(Data listing)

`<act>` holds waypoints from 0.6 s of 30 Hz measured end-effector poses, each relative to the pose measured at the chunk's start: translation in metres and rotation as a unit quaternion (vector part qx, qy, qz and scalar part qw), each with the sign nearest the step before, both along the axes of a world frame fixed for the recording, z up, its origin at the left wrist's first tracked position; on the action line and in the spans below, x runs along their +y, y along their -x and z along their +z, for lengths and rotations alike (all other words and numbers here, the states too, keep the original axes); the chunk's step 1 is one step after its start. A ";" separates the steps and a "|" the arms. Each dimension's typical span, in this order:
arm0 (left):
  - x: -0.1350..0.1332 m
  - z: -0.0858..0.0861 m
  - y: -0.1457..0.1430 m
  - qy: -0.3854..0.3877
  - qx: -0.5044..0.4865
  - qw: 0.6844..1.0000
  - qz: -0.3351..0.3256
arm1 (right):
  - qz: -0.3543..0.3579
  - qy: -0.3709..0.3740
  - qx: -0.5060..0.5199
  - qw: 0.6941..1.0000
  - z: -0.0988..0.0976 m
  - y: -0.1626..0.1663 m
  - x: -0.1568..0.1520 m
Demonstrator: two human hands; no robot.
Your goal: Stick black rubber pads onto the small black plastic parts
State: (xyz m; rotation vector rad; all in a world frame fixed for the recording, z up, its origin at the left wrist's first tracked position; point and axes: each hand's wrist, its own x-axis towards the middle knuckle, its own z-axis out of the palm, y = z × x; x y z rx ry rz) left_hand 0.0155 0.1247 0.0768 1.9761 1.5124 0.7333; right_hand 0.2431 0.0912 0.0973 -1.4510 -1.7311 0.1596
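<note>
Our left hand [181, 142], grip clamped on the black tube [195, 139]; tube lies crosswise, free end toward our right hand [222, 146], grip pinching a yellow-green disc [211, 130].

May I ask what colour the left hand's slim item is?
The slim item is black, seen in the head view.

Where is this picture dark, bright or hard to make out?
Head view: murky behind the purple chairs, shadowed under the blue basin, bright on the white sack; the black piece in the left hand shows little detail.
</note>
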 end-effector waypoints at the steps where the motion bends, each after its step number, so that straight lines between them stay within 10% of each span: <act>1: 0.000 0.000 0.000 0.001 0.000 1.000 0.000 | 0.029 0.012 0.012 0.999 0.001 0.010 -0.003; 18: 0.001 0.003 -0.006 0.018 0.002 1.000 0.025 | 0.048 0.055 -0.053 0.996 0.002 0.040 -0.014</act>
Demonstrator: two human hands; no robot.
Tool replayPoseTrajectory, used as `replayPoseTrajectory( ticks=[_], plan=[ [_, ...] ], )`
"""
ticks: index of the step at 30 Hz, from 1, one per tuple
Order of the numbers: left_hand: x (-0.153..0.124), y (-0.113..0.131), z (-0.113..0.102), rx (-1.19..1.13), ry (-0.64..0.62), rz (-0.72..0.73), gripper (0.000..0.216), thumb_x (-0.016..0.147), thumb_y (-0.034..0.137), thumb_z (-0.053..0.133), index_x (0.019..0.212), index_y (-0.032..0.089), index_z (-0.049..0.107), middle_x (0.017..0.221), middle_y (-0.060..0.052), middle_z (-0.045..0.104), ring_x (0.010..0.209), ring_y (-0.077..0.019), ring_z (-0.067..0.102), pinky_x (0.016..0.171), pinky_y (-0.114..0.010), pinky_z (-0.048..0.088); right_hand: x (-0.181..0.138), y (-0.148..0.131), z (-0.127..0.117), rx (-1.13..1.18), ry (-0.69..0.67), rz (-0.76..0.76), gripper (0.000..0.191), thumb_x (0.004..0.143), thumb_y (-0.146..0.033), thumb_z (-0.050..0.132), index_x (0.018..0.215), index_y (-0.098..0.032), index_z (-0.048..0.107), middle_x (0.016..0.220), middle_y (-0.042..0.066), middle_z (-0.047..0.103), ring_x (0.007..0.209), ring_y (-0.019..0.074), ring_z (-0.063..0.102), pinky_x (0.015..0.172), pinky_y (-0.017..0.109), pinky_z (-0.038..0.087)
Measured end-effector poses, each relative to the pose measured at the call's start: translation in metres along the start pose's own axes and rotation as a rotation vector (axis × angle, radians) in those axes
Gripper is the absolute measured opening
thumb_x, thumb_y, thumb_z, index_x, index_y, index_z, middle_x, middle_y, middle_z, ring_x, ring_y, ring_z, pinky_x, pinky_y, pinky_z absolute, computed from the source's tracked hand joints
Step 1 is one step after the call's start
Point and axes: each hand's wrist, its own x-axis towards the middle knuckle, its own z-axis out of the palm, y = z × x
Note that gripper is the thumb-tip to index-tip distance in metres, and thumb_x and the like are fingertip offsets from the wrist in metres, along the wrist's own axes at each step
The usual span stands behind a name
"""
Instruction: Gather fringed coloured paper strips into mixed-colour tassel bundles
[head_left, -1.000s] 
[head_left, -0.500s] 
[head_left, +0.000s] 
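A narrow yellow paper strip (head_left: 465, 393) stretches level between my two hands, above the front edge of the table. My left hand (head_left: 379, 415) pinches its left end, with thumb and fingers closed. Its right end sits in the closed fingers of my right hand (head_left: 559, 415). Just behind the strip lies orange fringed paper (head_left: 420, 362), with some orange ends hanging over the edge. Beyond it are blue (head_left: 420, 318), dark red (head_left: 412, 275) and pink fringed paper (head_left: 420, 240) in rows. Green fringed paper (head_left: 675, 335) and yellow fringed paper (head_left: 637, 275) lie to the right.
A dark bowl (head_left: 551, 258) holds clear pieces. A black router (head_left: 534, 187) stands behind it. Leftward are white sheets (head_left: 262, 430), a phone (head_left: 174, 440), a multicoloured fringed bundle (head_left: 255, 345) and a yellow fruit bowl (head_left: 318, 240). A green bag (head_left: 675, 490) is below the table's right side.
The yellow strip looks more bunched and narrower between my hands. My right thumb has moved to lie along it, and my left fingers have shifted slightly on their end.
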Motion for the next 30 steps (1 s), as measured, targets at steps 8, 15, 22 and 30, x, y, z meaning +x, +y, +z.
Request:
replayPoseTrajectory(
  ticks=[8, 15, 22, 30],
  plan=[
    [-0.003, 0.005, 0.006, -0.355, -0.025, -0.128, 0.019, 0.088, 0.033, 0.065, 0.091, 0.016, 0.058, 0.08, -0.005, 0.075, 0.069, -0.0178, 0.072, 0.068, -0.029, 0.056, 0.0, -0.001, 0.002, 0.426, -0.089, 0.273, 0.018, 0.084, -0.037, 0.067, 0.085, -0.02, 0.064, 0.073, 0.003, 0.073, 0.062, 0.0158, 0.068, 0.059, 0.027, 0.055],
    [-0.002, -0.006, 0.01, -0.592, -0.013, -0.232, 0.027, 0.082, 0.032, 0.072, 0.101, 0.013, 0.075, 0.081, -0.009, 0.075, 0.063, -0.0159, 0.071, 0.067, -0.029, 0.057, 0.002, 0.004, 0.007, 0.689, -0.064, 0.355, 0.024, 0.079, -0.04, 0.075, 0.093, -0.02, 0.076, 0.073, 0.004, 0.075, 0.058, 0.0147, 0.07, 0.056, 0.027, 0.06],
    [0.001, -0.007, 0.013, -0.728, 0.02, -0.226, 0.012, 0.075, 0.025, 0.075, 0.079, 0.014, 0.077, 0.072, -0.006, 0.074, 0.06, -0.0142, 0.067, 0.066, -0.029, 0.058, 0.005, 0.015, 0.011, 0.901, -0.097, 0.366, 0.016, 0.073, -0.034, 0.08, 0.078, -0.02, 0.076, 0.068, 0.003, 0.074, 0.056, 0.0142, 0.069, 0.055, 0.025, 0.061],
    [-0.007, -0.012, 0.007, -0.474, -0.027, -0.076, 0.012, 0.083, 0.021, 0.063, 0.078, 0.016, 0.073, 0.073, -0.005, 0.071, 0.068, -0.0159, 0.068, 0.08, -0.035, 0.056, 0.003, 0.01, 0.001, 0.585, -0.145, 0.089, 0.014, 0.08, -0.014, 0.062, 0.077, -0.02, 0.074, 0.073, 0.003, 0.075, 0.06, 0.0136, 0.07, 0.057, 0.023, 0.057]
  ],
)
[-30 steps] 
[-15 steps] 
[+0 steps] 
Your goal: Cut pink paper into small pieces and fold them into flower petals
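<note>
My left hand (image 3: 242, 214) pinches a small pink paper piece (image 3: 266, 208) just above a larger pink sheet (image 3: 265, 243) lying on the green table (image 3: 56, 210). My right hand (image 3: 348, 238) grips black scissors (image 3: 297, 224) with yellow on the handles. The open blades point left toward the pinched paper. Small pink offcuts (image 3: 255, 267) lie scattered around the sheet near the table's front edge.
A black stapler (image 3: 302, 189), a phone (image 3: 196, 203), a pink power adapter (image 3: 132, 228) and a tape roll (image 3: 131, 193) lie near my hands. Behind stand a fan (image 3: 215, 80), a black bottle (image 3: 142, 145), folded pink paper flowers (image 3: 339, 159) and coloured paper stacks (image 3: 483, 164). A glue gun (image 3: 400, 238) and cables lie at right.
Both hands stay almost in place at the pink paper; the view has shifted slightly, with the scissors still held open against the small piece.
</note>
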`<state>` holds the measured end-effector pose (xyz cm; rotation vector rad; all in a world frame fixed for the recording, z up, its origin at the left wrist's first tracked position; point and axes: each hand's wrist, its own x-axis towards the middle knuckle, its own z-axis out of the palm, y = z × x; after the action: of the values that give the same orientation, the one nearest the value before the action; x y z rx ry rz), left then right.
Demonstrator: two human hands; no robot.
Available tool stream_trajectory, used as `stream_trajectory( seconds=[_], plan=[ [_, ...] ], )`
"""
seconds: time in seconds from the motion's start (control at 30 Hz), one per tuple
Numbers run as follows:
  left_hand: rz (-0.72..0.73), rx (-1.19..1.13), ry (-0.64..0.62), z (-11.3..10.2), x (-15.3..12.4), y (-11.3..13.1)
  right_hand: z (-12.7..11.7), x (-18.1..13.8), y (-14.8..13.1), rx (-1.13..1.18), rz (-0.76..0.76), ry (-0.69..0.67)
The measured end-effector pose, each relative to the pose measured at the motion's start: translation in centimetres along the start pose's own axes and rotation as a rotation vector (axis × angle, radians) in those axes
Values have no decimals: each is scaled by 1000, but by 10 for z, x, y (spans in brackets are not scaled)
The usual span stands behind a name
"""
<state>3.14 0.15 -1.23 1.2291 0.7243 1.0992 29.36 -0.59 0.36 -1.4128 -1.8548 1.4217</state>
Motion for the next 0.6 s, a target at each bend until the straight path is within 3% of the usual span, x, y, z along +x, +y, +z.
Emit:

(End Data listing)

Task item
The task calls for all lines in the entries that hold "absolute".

Completed exercise
Gripper is the absolute measured opening
thumb_x, thumb_y, thumb_z, index_x, index_y, index_z, middle_x, middle_y, middle_z, ring_x, ring_y, ring_z, pinky_x, pinky_y, pinky_z absolute, computed from the source's tracked hand joints

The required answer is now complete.